Music hall, par Lucienne et les garçons

MUSIC HALL par LUCIENNE ET LES GARCONS
au Vingtième Théâtre, du 18 janvier au 25 février 2006
du mercredi au samedi à 19h30, dimanche à 15 h
téléphone : 01 43 66 01 13

Pour vous convaincre de la succulence de Music Hall les mots font-ils le poids ? Soit intelligence et fraîcheur, légèreté, grâce, fantaisie. Ou encore malice, astuce, dérision, goguenardise, désinvolture. Passons à l’ « absence de », donc: aucune complaisance, pas l’once d’une grivoiserie gratuite, même si vos lascars chantent et jouent ce cabaret des années 1920 à 1940 qui titillait vos arrières-grands-parents venus se goberger des airs de Marie Dubois, Lucienne Boyer, Scotto, Sablon, Ventura et la clique, à Montmartre, Pigalle ou Montparnasse. Lucienne (Lara Neumann) au visage de poupée et d’ange est une soprane archi-pulpeuse mais aérienne, une comédienne cocasse, qui mène au trot et à la baguette ses deux complices.
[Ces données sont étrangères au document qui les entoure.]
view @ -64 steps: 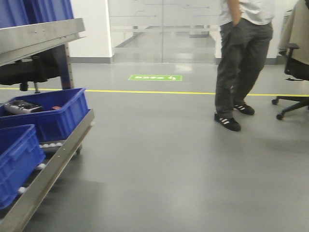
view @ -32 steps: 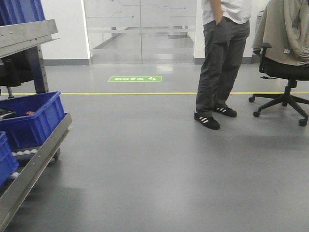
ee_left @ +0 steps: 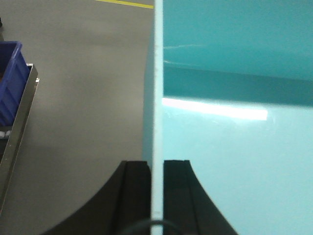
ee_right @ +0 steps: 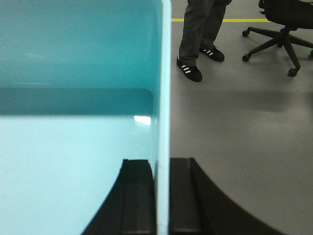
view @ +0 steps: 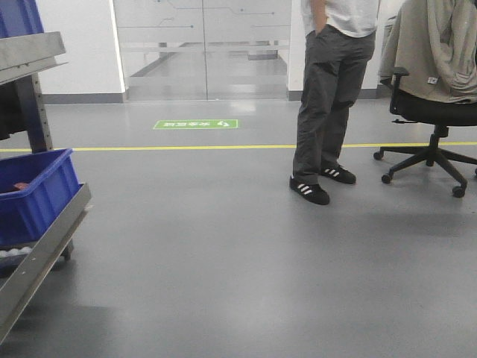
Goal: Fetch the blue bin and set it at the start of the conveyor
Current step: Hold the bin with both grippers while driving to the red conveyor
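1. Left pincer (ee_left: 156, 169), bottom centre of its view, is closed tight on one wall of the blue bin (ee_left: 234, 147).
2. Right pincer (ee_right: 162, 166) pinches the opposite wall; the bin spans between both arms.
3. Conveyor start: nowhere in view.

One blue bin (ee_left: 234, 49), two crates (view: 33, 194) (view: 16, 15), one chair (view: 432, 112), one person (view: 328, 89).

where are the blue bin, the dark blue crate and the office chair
blue bin (ee_left: 234, 166): left wrist view, bare inner floor
dark blue crate (view: 41, 201): front view, outer side wall
office chair (view: 440, 112): front view, black seat
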Controlling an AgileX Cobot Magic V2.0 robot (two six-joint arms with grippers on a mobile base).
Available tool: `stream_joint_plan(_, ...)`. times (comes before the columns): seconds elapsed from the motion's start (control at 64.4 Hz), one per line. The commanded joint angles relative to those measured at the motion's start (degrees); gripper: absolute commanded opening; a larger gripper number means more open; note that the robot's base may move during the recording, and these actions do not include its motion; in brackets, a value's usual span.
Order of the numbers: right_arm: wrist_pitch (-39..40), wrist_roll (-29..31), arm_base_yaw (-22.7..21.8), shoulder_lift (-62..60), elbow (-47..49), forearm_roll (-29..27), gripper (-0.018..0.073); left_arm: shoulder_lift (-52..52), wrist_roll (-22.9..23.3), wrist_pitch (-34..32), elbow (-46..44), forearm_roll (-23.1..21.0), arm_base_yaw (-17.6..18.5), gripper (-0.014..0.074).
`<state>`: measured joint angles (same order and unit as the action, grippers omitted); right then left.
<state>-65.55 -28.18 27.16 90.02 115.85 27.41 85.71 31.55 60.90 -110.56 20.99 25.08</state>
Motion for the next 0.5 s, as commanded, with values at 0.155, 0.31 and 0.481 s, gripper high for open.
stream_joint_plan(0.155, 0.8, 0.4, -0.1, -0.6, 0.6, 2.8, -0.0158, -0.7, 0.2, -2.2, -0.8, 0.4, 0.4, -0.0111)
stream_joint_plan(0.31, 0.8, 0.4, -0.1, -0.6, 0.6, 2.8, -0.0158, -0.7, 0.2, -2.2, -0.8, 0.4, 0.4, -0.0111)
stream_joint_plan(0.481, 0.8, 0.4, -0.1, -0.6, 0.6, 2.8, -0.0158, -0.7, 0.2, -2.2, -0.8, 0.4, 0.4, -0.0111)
Flannan Obé (Gaston) baryton, comédien et danseur, lui aussi, est distribué dans des personnages de latin lover, crooner-bellâtre ou simple partenaire et copain indéfectible, remuant ou récriminant, de la Belle. Il assume. Emmanuel Touchard (Victor), auteur-compositeur de son état, est au piano, mais peut se transformer en bafouilleur, style bourvilesque. C’est l’élément aussi perturbateur que conciliateur de la bande, mais qui ne se laisse pas parquer derrière son instrument. Les airs sont des titres fameux qu’on redécouvre et qu’on aime parce que leurs interprètes ne sont pas sonorisés et que toutes les paroles font mouche. Lumières en manière de décor, Rémi Préhac, metteur en scène, fait gesticuler drôlatiquement, au millimètre près, son trio avec la maestria du comédien-chorégraphe et auteur dramatique qu’il est aussi, le public est en état d’apesanteur, de lévitation.